Use discretion to make sure you’re providing privacy to each employee about their financial information. Encourage one-on-one conversations between employees and leadership on the topic.
Then, in these conversations, employers should explain why the employee is paid the amount that they are — something that many companies fail to communicate properly.
In addition to providing reasoning, Astron Solutions’ guide to compensation consulting recommends explaining both indirect and direct compensation elements. For example, your leaders might explain to an employee the value of their:
- Benefits (health, dental, vision, 401K, etc.)
- Regular bonuses
- Paid time off
- Corporate philanthropy initiatives
- Company culture
Ensuring your employees understand these benefits can avoid dissatisfaction that stems from poor communication or misunderstanding. Proactively providing this information and rationale is much more effective in preventing dissatisfaction than trying to retroactively satisfy an unhappy employee.
3. Provide frequent feedback
Providing feedback is an essential part of employing your staff members. Feedback helps them perform to the best of their abilities and excel in their careers. More than that, employees want more feedback. According to one source, 65% of employees desire more feedback from their employers.
Train your managers to better communicate their feedback to employees. Effective feedback shares these qualities:
- It’s given in a semi- or completely private situation.
- It’s given in direct response to an action that the employee took.
- It explains the impact of the action taken.
- It provides a course forward for the employee.
Feedback is used to help employees develop their skills and ensure they’re on the right path in their jobs. It’s meant to be used as a course corrector rather than a disciplinary meeting. Cultivate a culture of frequent feedback at your company, encouraging your management staff to give both positive and constructive feedback to their staff members.
4. Set a regular time for discussion
In addition to ensuring conversations between management and staff members are productive and transparent, you should also make sure they happen on a regular basis.
Many companies wisely employ one-on-one meetings, setting aside time on a weekly basis for management to meet with each of their employees. This time should be structured so that it also remains productive and professional, maximizing the conversation. The time should be used to enable:
- Employees to update their manager on various projects. Employees can tell their managers about their projects and their progress on various activities, ensuring everyone is in the loop.
- Employees to ask questions of their managers. Employees may ask questions about the state of the business, their own career futures, and about day-to-day tasks or projects. If the manager can’t give a direct answer, they should be able to connect the employee to the person who can answer the question. For example, questions about coworker conflicts may be directed to the HR department.

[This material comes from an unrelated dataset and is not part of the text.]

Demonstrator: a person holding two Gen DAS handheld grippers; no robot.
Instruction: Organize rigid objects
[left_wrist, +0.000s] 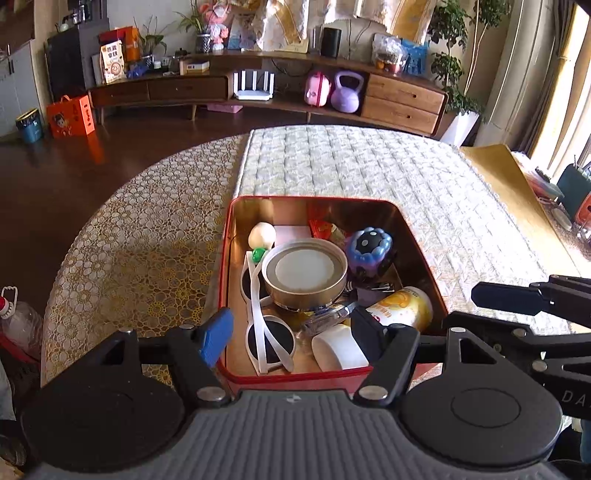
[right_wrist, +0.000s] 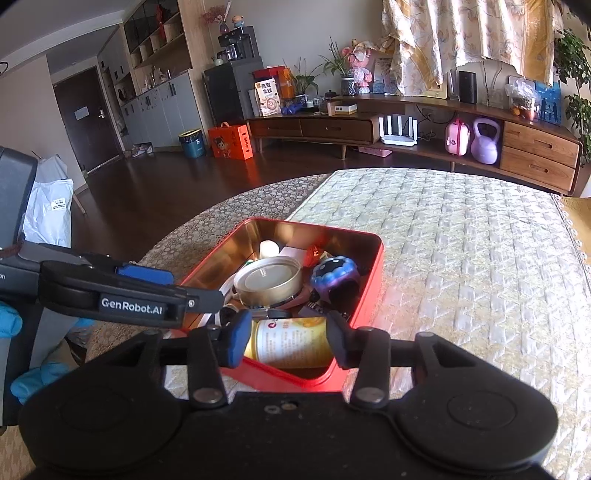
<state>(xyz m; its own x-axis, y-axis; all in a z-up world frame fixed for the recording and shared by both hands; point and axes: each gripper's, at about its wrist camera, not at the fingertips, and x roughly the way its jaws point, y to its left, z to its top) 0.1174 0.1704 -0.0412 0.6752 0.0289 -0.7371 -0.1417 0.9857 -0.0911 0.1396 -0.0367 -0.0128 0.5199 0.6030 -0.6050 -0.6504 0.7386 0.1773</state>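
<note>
Two claws are mine here, and both hang over the near end of a red rectangular metal tin (left_wrist: 236, 373) with a gold inside. My left claw (left_wrist: 291, 336) is spread wide, its blue-padded finger outside the tin's left wall and its black finger dipped inside, close against a white cylindrical cap (left_wrist: 338, 350). My right claw (right_wrist: 286, 341) is also spread, one finger on each side of a yellow-and-white labelled bottle (right_wrist: 291, 341) lying on its side at the tin's near end; I cannot tell whether the pads touch it.

White-framed round sunglasses (left_wrist: 264, 332) lie along the tin's left side. Just past them, in the middle, sits a round gold-rimmed metal lid (left_wrist: 304, 271) with a pale centre. Right of the lid sits a blue-and-purple flower-shaped toy (left_wrist: 369, 247). Toward the far wall lie a cream-coloured ball (left_wrist: 261, 234), a small green piece (left_wrist: 258, 253), a pale pink flat card (left_wrist: 291, 232) and a red wrapper (left_wrist: 321, 225).

The tin rests on a table (left_wrist: 369, 166) covered with a pale quilted cloth, beside a gold lace-patterned cloth (left_wrist: 147, 240). Well beyond stands a long wooden cabinet (left_wrist: 402, 101).
</note>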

- Managers to gauge employee engagement. If employees tend to feel disengaged, managers may be able to take action to improve their engagement over time. For example Double the Donation claims that corporate philanthropy programs provide a great way to engage your employees. Managers can also surface company culture events to the calendar to encourage them to bond with one another and engage that way.
Both employees and managers should prepare for these conversations, making them as productive as possible for both parties. Encourage them both to take notes, preferably in a shared document to prevent distractions via email, Slack, or other work projects.
Stronger communication for effective employee retention
Effective communication at your company is essential to ensuring your employees stay engaged and invested in your business. These tips provide opportunities to enhance your communication at your workplace and to retain more employees over time.